» **WORK REQUIRED**:
For each line of the data below that contains "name", return that line.

++++++++++++++++++++

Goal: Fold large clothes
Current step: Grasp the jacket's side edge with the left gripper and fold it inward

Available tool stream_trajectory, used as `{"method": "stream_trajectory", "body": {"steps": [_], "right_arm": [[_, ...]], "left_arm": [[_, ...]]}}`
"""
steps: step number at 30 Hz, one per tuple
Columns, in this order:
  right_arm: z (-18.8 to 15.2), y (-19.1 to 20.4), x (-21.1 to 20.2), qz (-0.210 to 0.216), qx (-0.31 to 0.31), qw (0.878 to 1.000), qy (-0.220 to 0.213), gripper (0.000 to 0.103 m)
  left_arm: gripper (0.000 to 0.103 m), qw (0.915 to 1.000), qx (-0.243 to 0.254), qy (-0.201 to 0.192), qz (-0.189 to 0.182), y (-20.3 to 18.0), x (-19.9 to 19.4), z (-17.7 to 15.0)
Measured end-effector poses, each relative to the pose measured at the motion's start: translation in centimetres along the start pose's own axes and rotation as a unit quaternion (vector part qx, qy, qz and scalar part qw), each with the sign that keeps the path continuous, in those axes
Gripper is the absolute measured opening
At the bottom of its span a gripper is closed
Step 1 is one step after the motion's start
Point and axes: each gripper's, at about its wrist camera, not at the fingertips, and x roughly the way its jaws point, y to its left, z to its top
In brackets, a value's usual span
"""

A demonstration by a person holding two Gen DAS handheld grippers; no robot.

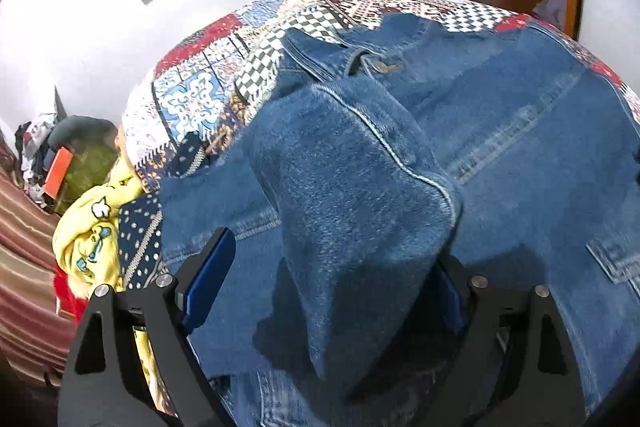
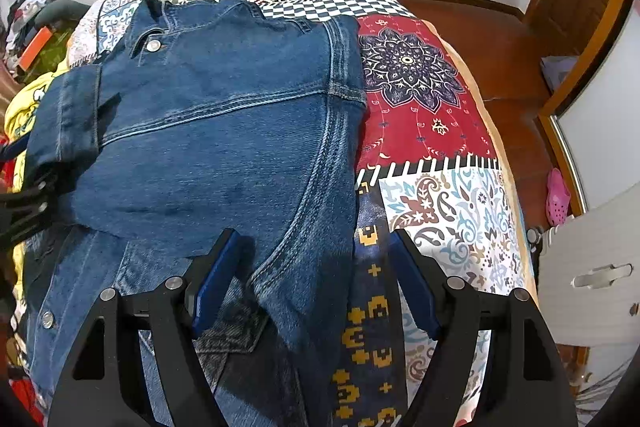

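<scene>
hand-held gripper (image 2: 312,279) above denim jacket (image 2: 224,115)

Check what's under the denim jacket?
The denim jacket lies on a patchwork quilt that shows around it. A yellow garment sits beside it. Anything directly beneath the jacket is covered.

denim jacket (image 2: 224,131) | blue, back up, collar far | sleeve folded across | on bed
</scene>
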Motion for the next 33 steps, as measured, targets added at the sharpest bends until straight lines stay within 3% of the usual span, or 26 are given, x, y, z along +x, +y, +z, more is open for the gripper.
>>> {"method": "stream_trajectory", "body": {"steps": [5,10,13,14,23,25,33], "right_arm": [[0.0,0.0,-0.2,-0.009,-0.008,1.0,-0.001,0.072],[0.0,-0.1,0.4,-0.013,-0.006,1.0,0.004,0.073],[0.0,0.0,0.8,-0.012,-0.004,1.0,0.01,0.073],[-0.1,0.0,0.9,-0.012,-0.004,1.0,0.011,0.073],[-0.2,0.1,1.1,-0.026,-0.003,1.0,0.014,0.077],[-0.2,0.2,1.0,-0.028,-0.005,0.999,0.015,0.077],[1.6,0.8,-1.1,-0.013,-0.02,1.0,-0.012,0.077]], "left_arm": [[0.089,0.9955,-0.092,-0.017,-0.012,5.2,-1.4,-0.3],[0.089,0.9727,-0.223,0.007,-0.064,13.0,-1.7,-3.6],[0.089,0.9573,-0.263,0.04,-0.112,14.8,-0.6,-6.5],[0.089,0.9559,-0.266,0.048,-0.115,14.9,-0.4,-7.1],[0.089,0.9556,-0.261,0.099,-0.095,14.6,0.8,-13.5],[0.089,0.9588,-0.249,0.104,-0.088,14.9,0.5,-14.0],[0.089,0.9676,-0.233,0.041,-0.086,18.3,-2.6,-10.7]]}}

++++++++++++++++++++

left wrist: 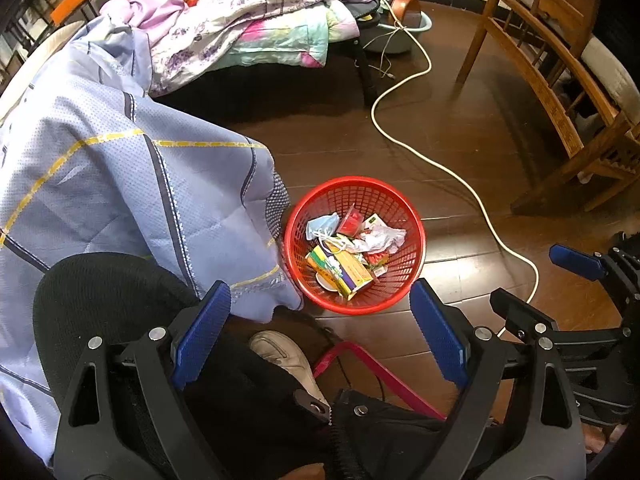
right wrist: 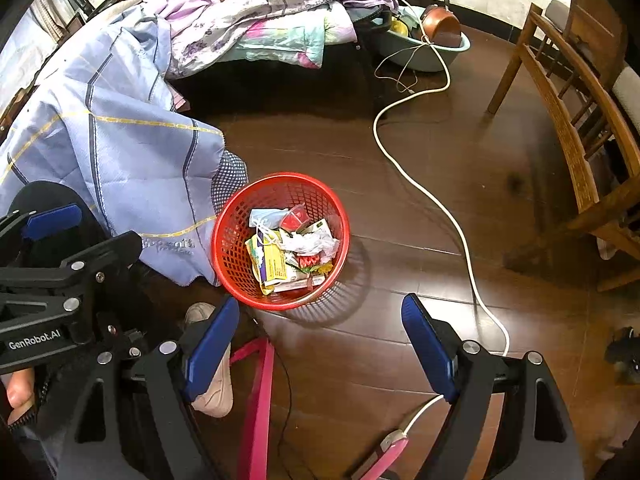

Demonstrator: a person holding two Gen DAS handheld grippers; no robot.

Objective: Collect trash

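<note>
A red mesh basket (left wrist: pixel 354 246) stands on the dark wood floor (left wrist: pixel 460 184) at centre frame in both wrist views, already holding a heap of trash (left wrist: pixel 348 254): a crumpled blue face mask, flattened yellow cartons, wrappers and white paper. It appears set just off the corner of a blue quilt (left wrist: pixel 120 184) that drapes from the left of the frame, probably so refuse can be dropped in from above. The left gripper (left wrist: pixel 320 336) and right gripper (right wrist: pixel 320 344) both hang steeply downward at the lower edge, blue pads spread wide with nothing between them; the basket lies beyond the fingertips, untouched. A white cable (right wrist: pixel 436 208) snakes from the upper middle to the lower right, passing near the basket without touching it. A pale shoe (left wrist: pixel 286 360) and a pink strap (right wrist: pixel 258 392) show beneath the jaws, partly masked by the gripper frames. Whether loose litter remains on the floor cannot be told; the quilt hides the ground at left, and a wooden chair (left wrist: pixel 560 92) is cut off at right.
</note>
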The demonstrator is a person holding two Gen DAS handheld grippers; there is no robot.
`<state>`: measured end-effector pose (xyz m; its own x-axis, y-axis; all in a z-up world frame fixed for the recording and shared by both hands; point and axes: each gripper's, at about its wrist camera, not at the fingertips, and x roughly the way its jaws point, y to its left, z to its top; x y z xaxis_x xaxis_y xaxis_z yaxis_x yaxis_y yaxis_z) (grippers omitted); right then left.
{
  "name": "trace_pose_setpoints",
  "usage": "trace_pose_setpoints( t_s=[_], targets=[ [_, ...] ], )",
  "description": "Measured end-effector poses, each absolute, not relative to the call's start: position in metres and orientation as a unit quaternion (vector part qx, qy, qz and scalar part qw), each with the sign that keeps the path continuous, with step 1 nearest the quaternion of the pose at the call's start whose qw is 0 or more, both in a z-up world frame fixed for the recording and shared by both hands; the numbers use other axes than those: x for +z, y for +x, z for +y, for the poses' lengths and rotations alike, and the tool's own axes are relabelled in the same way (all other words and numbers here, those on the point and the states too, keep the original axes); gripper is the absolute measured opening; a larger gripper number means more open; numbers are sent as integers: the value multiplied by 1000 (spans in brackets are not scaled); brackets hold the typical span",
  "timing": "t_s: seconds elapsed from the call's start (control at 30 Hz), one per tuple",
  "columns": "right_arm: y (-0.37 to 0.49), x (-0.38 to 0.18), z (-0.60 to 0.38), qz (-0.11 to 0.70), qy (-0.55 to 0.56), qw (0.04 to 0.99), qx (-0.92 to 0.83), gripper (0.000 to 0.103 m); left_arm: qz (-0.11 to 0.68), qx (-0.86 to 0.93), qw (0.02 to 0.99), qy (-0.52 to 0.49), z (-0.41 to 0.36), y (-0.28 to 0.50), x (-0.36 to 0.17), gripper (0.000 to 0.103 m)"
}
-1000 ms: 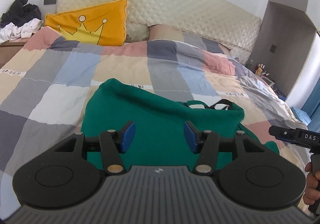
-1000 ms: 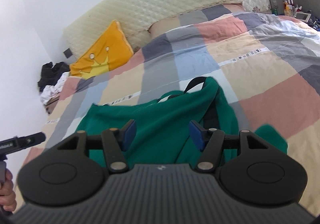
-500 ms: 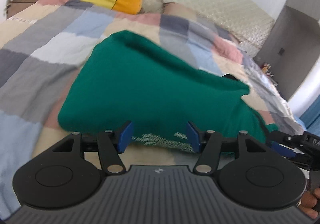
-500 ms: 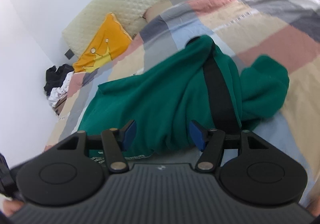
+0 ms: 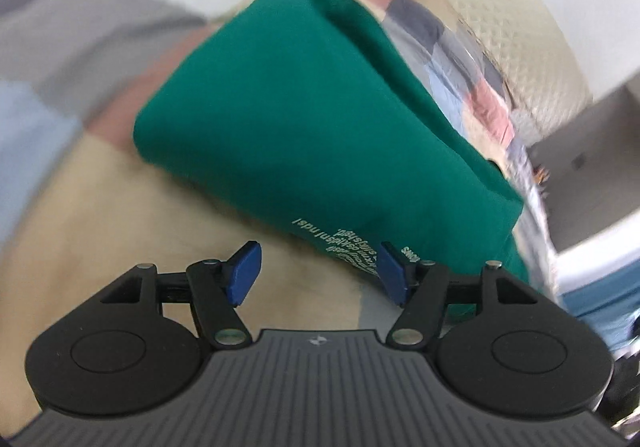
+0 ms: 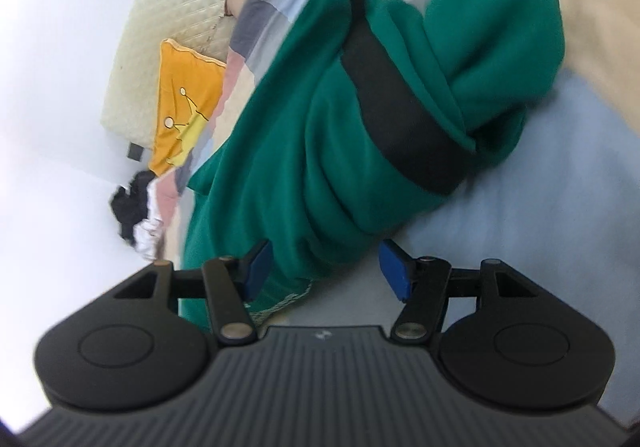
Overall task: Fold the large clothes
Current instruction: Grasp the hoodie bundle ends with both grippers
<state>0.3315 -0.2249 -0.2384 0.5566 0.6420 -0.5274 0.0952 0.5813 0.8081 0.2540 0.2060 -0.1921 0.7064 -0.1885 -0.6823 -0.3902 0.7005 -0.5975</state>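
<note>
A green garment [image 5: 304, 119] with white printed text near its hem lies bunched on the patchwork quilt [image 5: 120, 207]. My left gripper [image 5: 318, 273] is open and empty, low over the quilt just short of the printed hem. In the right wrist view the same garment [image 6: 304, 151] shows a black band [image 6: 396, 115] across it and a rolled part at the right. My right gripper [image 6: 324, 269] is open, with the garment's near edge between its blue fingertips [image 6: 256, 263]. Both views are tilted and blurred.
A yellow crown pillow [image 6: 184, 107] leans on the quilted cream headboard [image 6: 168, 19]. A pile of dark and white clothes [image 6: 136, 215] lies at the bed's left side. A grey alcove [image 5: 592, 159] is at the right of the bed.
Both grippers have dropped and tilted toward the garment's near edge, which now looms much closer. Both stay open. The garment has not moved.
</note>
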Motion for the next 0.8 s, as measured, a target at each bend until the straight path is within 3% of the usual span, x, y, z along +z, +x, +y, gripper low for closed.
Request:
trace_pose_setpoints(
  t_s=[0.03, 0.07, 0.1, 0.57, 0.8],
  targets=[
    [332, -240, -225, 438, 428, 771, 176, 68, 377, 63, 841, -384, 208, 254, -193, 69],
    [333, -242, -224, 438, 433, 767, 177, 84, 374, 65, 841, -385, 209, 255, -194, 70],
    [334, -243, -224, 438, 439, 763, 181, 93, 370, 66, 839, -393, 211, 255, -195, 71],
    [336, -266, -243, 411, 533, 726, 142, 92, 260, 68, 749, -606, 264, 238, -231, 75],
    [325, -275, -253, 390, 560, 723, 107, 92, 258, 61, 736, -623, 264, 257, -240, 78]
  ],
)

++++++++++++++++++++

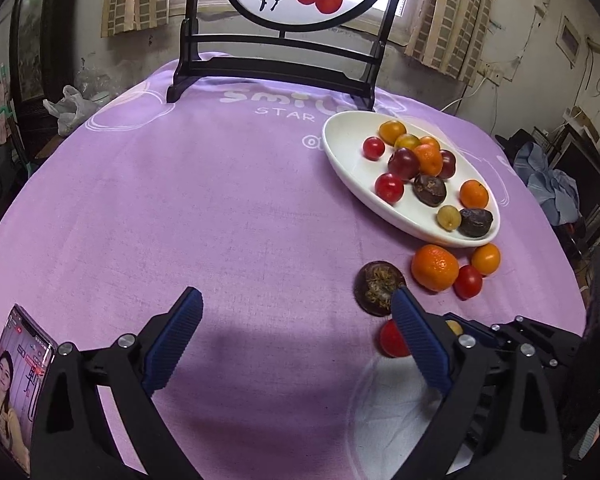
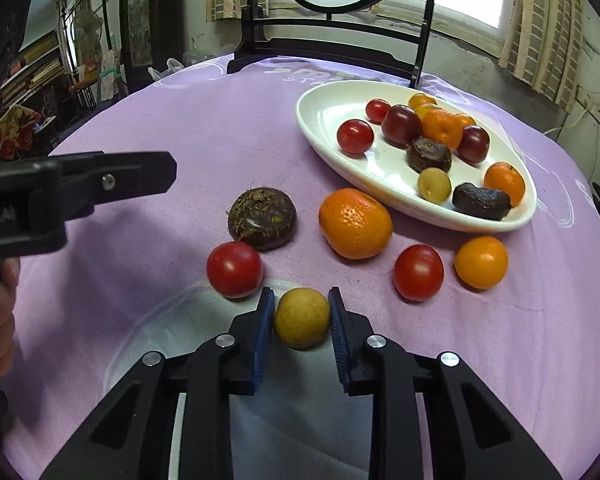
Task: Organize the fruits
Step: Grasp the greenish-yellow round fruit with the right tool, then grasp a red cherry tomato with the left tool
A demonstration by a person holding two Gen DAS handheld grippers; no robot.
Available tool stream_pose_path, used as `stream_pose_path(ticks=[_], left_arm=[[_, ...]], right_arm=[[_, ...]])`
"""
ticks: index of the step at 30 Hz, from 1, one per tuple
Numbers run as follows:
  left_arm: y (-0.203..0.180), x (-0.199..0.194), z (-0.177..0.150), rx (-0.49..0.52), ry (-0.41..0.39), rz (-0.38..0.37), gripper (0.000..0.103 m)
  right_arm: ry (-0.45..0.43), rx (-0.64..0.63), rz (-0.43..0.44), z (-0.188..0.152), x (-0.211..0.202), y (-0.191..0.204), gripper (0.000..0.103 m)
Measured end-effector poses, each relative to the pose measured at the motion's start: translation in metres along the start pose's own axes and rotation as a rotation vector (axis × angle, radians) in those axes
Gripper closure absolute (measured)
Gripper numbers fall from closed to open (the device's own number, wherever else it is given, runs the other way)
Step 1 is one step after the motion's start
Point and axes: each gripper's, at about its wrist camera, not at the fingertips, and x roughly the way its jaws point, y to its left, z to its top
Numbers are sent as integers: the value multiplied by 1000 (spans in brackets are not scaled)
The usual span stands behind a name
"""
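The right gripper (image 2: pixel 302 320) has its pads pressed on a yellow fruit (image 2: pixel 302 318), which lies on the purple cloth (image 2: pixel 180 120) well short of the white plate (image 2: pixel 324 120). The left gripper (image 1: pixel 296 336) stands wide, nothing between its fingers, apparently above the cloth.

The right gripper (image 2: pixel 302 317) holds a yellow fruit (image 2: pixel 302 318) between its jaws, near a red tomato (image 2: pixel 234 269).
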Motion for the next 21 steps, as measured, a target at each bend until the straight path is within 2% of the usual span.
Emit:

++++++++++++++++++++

» **THE COMPLETED TASK**:
  "name": "trace_pose_setpoints",
The usual span stands behind a name

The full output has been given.